Myślę, że tytuł doskonale podsumowuje to kim był/jest Beckham. Niezłym piłkarzem, który chciał uchodzić za wybitnego, może więcej, dobrym piłkarzem, naprawdę dobrym ze świetnymi momentami, ale nie wybitnym, sportowo nie przeszedłby do legendy gdyby nie to, że stał się pierwszym piłkarskim celebrytą na skalę Europy a potem świata.
Ponieważ śledziłem wszystkie mecze mistrzostw i ligę angielską z tamtych lat, mogę bez problemu wymienić lepszych od niego piłkarzy. Można przy minimalnej woli sprawdzić statystyki, ale można ulec czarowi netflixa i nagle uwierzyć w bajki.
Ten dokument jest dla dyletantów i dla kobiet, które się piłką nie interesują. Moja żona zaczęła mówić, że Beckham to chyba najlepszy piłkarz w historii. Gwoli ścisłości, nie ogląda piłki w ogóle. Mam wrażenie, że David po Katarze, gdzie zarobił kilkaset milionów czy ponad miliard, postanowił zrobić sobie taką laurkę. Chyba naprawdę coś jest na rzeczy, że patrzy w przeszłość, patrzy ma obecne legendy i ikony futbolu i czuje, że może i gdzieś tak przewija się na liście, ale zasłużenie nie jest wymieniany na pierwszym wdechu (nie wiem czy na drugim też). Nikt mu nie zabierze tego, że zdobył mistrzostwa Anglii i Ligę Mistrzów, że był kapitanem Anglii, ale bardzo słabym, nawet ten laurkowaty dokument nie potrafi ukryć tego, że jego bardziej obchodziły gilgotki z dziewczyną, fryzury, stroje, to jak wyglądał, kontrakty, kręcenie dram i afer.
Dla mnie zawsze zostanie solidnym pomocnikiem ze świetną techniką, którego dokonania boiskowe nie dorównały tymi pozaboiskowymi.
A co powiesz o Bońku?
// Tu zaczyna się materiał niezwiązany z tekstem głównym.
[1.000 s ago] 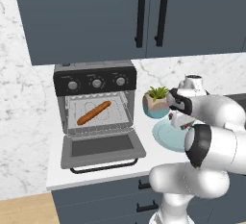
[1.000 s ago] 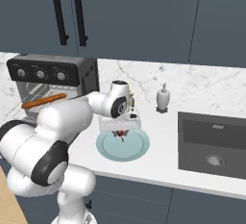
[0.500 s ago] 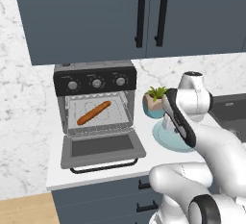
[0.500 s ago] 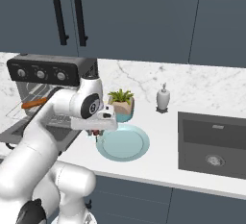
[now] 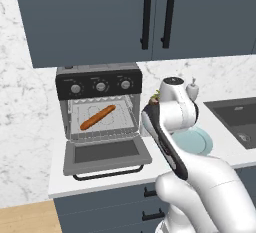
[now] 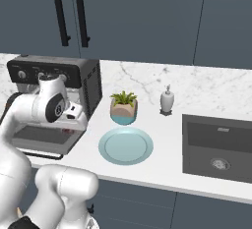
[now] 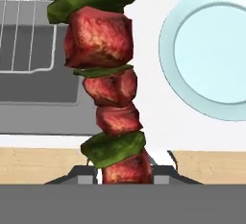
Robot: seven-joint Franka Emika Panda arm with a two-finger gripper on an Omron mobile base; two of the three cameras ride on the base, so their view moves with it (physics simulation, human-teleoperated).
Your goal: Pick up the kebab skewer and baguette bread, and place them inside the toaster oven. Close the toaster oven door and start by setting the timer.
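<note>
kebab skewer (image 7: 108, 88) clamped in gripper (image 7: 122, 172) at frame centre, baguette bread (image 5: 97, 117) on rack inside toaster oven (image 5: 100, 107) left of centre, toaster oven door (image 5: 106, 155) dropped open, plate (image 6: 125, 145) lower centre

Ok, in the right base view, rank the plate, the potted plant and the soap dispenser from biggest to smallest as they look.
1. The light blue plate looks largest, though it also lies nearest the camera.
2. The potted plant comes second.
3. The soap dispenser looks smallest; it is slimmer than the plant and stands a little farther back, so that gap is less sure.
</note>
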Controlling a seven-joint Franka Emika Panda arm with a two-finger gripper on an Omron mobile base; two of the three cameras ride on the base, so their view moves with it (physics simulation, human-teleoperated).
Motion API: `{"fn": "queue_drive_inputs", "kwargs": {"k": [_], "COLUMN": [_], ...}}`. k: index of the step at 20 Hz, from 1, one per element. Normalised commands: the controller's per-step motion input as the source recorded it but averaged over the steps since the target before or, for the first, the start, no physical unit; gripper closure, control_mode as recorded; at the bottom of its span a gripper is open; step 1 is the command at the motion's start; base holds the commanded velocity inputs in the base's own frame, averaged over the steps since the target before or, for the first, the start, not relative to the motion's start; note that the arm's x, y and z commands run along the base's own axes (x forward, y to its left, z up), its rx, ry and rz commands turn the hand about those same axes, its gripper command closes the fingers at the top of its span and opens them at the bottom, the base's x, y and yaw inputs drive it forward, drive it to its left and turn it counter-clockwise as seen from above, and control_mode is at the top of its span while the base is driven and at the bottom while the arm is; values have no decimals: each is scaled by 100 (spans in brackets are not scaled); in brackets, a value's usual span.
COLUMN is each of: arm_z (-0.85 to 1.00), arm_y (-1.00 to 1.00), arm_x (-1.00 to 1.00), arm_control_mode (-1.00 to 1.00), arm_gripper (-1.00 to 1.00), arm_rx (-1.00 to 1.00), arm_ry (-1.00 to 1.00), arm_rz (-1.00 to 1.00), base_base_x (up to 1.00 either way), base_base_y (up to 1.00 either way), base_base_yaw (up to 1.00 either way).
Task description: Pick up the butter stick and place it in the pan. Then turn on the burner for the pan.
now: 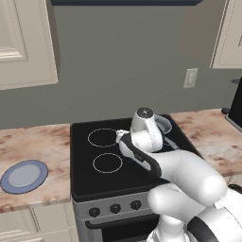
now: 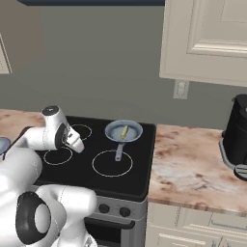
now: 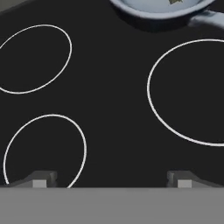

Przecież Boniek tym bardziej sportowo nie przeszedłby do legendy, gdyby nie jego umiejętność zaistnienia w przestrzeni publicznej i gdyby nie stał się kimś w rodzaju celebryty, wprawdzie takiego na miarę lat 80., ale jednak. Bo piłkarsko - nawet na tamte czasy - był solidnym średniakiem, po prostu dobrym, europejskim piłkarzem, jakich wielu. I tyle. Taki Leboeuf, nie więcej. A Leboeuf, choć mistrz świata, do legendy jednak nie przeszedł. A Beckham był bardzo dobry, po prostu bardzo dobry, tylko tyle i aż tyle. Ale nie był jednak aż takim europejskim średniakiem, jak próbujesz przedstawić. Za dużej laurki też tu nie widzę. Przypomniano romanse, przypomniano trudne momenty w karierze. A dramy i afery z udziałem Beckhama też nie były takie, jak to dzisiaj być potrafią z obecnymi gwiazdami.